What you are asked to do
Could you reproduce the lines below from the one with "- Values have" through the one with "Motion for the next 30"? Keep both ends and add nothing.

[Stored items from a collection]
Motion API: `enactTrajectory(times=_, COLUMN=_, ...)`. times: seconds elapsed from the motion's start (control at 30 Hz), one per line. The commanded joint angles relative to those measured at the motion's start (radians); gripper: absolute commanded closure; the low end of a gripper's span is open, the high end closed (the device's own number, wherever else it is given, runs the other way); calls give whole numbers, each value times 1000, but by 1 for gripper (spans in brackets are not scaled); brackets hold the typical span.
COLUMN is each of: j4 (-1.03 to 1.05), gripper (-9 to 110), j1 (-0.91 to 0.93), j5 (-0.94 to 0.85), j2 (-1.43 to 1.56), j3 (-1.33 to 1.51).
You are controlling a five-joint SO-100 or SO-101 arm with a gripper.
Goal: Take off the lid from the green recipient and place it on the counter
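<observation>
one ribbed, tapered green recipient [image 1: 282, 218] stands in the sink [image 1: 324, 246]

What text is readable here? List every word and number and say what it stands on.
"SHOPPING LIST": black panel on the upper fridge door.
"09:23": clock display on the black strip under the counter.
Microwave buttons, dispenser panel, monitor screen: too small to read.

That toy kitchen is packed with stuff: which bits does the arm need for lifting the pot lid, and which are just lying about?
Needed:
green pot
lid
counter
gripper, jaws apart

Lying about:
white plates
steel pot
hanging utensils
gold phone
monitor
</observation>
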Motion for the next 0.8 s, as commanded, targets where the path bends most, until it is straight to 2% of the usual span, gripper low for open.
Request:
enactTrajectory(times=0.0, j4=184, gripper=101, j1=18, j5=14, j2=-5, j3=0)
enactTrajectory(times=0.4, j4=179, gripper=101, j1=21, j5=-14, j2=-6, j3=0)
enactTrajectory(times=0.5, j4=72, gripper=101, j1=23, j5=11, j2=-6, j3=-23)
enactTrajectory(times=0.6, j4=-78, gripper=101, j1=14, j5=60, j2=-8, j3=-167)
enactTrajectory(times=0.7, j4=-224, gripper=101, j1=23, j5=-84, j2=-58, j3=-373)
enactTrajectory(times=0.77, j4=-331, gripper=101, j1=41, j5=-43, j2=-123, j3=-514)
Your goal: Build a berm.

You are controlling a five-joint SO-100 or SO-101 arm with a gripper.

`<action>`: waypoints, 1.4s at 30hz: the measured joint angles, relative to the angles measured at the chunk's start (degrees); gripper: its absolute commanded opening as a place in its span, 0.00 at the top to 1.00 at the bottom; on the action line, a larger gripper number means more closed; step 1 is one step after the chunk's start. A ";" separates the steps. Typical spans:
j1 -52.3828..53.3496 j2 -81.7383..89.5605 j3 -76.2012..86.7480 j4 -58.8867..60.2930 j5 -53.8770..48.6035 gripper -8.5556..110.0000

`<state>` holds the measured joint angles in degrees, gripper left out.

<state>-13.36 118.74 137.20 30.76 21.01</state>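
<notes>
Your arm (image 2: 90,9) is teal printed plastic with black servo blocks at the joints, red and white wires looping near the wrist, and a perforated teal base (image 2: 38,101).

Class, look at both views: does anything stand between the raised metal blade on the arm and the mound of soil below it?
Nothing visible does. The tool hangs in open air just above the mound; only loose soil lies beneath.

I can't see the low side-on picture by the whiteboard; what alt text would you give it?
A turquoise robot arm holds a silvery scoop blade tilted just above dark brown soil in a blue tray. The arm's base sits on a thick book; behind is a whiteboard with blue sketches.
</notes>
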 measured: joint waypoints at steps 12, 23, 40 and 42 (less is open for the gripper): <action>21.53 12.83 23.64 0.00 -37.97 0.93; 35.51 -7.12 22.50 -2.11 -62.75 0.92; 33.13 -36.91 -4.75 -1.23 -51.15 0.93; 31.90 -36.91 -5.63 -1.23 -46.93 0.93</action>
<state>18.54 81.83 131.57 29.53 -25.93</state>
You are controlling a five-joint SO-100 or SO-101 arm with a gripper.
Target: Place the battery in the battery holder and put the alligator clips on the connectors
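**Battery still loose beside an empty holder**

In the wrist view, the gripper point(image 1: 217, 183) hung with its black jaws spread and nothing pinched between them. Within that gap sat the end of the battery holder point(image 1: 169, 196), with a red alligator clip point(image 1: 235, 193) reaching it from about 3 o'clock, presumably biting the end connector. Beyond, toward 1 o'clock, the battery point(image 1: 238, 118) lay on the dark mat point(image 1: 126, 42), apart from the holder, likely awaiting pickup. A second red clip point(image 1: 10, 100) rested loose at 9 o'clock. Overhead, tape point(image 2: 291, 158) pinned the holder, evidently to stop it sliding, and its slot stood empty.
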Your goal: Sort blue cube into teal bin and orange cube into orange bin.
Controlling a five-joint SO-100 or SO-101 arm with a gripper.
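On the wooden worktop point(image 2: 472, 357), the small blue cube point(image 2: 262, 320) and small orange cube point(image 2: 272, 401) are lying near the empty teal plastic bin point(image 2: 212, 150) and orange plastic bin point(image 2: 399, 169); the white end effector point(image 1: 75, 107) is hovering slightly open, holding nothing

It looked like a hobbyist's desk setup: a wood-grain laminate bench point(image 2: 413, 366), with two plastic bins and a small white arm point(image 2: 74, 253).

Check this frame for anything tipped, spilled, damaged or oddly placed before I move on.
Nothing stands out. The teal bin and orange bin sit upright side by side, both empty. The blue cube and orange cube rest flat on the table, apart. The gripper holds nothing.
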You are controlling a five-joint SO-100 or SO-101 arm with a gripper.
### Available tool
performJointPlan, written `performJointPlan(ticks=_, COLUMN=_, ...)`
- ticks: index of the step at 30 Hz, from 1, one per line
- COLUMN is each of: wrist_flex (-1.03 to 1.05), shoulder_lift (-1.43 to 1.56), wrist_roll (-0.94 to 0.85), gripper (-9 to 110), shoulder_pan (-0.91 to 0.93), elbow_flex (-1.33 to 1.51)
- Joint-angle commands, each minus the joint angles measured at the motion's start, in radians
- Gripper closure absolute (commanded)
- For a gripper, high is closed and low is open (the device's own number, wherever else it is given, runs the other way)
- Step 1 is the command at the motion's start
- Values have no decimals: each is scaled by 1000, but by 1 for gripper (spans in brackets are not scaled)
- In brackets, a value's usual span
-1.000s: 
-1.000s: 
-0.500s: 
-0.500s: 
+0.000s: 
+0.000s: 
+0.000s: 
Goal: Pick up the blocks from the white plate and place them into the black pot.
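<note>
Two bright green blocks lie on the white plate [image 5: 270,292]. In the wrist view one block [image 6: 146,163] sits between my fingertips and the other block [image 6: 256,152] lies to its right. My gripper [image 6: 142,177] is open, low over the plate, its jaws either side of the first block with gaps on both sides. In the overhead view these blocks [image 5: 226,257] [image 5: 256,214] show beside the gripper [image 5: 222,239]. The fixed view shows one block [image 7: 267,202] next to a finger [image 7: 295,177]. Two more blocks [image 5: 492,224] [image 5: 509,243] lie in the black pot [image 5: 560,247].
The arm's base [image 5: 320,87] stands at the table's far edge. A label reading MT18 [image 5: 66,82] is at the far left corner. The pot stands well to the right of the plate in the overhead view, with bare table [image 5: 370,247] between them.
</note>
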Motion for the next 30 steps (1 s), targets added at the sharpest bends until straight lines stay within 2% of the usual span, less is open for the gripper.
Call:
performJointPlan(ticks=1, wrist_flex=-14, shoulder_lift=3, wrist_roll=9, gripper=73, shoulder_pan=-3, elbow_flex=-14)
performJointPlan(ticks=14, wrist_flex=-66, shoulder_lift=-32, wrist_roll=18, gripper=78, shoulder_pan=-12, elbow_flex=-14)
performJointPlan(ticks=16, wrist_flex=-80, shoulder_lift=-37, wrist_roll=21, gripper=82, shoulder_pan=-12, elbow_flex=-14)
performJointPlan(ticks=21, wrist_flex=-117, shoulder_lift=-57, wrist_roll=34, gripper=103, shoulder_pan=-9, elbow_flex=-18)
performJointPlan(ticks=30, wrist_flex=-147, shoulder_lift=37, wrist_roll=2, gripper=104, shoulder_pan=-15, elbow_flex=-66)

Output of the exercise
- Values have no decimals: each is scaled by 1000, but by 1 for gripper (spans in brackets are not scaled)
- In brackets, a value's usual span
-1.000s: 
-1.000s: 
-0.500s: 
-0.500s: 
+0.000s: 
+0.000s: 
+0.000s: 
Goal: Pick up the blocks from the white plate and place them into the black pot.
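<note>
Two bright green blocks lie on the white plate [image 5: 270,292]. In the wrist view one block [image 6: 146,163] sits between my fingertips and the other block [image 6: 256,152] lies to its right. My gripper [image 6: 142,177] is open, low over the plate, its jaws either side of the first block with gaps on both sides. In the overhead view these blocks [image 5: 226,257] [image 5: 256,214] show beside the gripper [image 5: 222,239]. The fixed view shows one block [image 7: 267,202] next to a finger [image 7: 295,177]. Two more blocks [image 5: 492,224] [image 5: 509,243] lie in the black pot [image 5: 560,247].
The arm's base [image 5: 320,87] stands at the table's far edge. A label reading MT18 [image 5: 66,82] is at the far left corner. The pot stands well to the right of the plate in the overhead view, with bare table [image 5: 370,247] between them.
</note>
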Motion for the next 30 steps (1 s), targets added at the sharpest bends until straight lines stay within 2% of the usual span, less is open for the gripper.

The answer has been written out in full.